** Opening MATERIAL PROVIDED block **

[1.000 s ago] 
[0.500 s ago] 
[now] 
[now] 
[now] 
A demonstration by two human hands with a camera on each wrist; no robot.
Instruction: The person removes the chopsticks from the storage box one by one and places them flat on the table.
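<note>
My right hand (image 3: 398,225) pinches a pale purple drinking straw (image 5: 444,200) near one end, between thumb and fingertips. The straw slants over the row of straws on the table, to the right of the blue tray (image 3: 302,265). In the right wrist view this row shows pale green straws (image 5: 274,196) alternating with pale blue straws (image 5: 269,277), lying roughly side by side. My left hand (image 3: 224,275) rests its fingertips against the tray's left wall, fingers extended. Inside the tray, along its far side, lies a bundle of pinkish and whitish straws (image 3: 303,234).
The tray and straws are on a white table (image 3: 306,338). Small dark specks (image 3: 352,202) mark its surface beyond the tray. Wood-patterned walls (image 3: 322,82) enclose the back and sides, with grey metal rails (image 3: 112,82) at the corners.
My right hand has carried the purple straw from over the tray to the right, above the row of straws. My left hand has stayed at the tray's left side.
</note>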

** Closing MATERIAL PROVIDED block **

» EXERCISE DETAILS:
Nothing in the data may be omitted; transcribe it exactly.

» ANSWER SPACE:
[1.000 s ago] 
[0.500 s ago] 
[now] 
[now] 
[now] 
A demonstration by two human hands with a camera on each wrist; no robot.
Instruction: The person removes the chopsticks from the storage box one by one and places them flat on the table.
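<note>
My right hand (image 3: 398,225) pinches a pale purple drinking straw (image 5: 444,200) near one end, between thumb and fingertips. The straw slants over the row of straws on the table, to the right of the blue tray (image 3: 302,265). In the right wrist view this row shows pale green straws (image 5: 274,196) alternating with pale blue straws (image 5: 269,277), lying roughly side by side. My left hand (image 3: 224,275) rests its fingertips against the tray's left wall, fingers extended. Inside the tray, along its far side, lies a bundle of pinkish and whitish straws (image 3: 303,234).
The tray and straws are on a white table (image 3: 306,338). Small dark specks (image 3: 352,202) mark its surface beyond the tray. Wood-patterned walls (image 3: 322,82) enclose the back and sides, with grey metal rails (image 3: 112,82) at the corners.
My right hand has carried the purple straw from over the tray to the right, above the row of straws. My left hand has stayed at the tray's left side.
</note>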

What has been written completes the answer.